“It is essential to try to avoid direct contact with monkeys as much as possible. If you are bitten or scratched by an infected animal, contagion cannot be ruled out” from Herpesvirus simiae, the B virus which affected a 37-year-old in Hong Kong attacked while hiking in a park. This is the warning issued by Arnaldo Carusopresident of the Italian Society of Virology (Siv-Isv), to those who are planning, perhaps for the summer holidays, trips to more or less exotic destinations.
“Even in the United States, for example in Florida – recalls the expert, full professor of microbiology and clinical microbiology at the University of Brescia and director of the Microbiology Laboratory of the Asst Spedali Civili – the existence of colonies of carrier monkeys has been documented of this pathogen, which appears to be spreading among animals.”
What is the B virus
“High risk of mortality” in human cases of virus B transmitted by monkeys, a Herpesvirus that “infects some primates” and which “can infect humans through bites or scratches by a monkey carrying the pathogen”. If the virus initially causes “local, flu-like symptoms” that can be treated with antiviral drugs, “in at least half of the cases the infection reaches the brain and when this happens death is highly probable”, continues Caruso. “Certainly – the expert stated – we are not talking about an epidemic danger, much less a pandemic”. However, it is “important to control the spread of the infection among monkeys” and “to know – he warns – that humans can also get sick if accidentally injured by an infected monkey”.
The case of the infected man in Hong Kong. Symptoms and treatments
The young man infected in Hong Kong arrived in hospital on March 21 with fever and loss of consciousness, and when the news spread at the beginning of April his condition was described as “critical”. According to family members, at the end of February the man was injured during a visit to Kam Shan Country Park, a hiking destination known for its troop of wild monkeys.
Infected people may initially present with local, flu-like symptoms, but they risk progressing to a central nervous system infection. “Frequent complications”, describes the president of the Italian virologists: they arise “at least in half of the cases” and that these patients can die “unfortunately it is very easy. As with all herpes viruses, also to treat Herpesvirus simiae in humans There are antiviral drugs (aciclovir, ganciclovir). Medicines that “must be given immediately as soon as the infection is suspected. Because if it reaches the brain the drugs can no longer act.” In these cases, there is little or nothing left to do.
Very rare human cases
Simian virus B “is a herpes virus,” Caruso explains. “Herpes viruses are very widespread – he recalls – while this virus in particular is limited to some monkeys, highlighted for the first time in the first decades of the last century in vervet monkeys and therefore also called ‘vervet monkey’ virus. For a long time it was more what more than a scientific curiosity. In the past, in fact – says the specialist – some laboratory workers who had to deal with monkeys for their experiments, working directly with these animals or handling their tissues or biological materials, happened to become infected. It was then understood that a scratch or bite from a monkey carrying this virus, or contact with its infected fluid, perhaps through an accidental cut, could make humans ill. And the infection could be serious, quickly fatal if it involved the central nervous system”.
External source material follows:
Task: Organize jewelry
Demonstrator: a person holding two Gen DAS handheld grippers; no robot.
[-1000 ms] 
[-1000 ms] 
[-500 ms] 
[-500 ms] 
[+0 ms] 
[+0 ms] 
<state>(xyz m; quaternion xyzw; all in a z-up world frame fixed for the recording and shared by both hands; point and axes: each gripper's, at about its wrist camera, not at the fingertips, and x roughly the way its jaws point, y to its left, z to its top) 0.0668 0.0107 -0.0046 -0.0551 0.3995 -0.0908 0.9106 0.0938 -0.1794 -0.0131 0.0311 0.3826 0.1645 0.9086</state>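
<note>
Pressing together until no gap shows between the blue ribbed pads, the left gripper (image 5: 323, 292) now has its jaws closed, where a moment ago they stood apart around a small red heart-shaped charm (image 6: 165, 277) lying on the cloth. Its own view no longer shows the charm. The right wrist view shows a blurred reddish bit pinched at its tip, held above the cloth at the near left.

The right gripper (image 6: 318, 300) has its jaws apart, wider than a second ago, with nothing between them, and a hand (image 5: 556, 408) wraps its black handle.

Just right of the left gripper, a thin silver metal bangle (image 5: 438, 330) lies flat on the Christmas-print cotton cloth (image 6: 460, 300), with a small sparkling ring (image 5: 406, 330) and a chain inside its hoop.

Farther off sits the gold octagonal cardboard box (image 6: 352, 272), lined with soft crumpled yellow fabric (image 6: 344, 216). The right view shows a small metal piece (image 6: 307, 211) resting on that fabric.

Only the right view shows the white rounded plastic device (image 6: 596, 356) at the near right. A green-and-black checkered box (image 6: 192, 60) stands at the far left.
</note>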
“We therefore began to carry out analyzes on the monkeys that were imported for research and this danger, at the laboratory level or in any case of animals in captivity – underlines Caruso – was completely averted. However, the problem of ‘wild’ monkeys remained , freely in nature”.
Avoid direct contact
In recent years something has changed. “It is known that in the USA, for example in Florida – Caruso points out – there are colonies of monkeys carrying this virus which seems to be spreading within the colonies themselves. Even the monkeys, in fact, biting each other or through mutual contact, can transmit the B virus to each other”. And then there is the human case in Hong Kong, the first recorded by the autonomous territory in Southeast China.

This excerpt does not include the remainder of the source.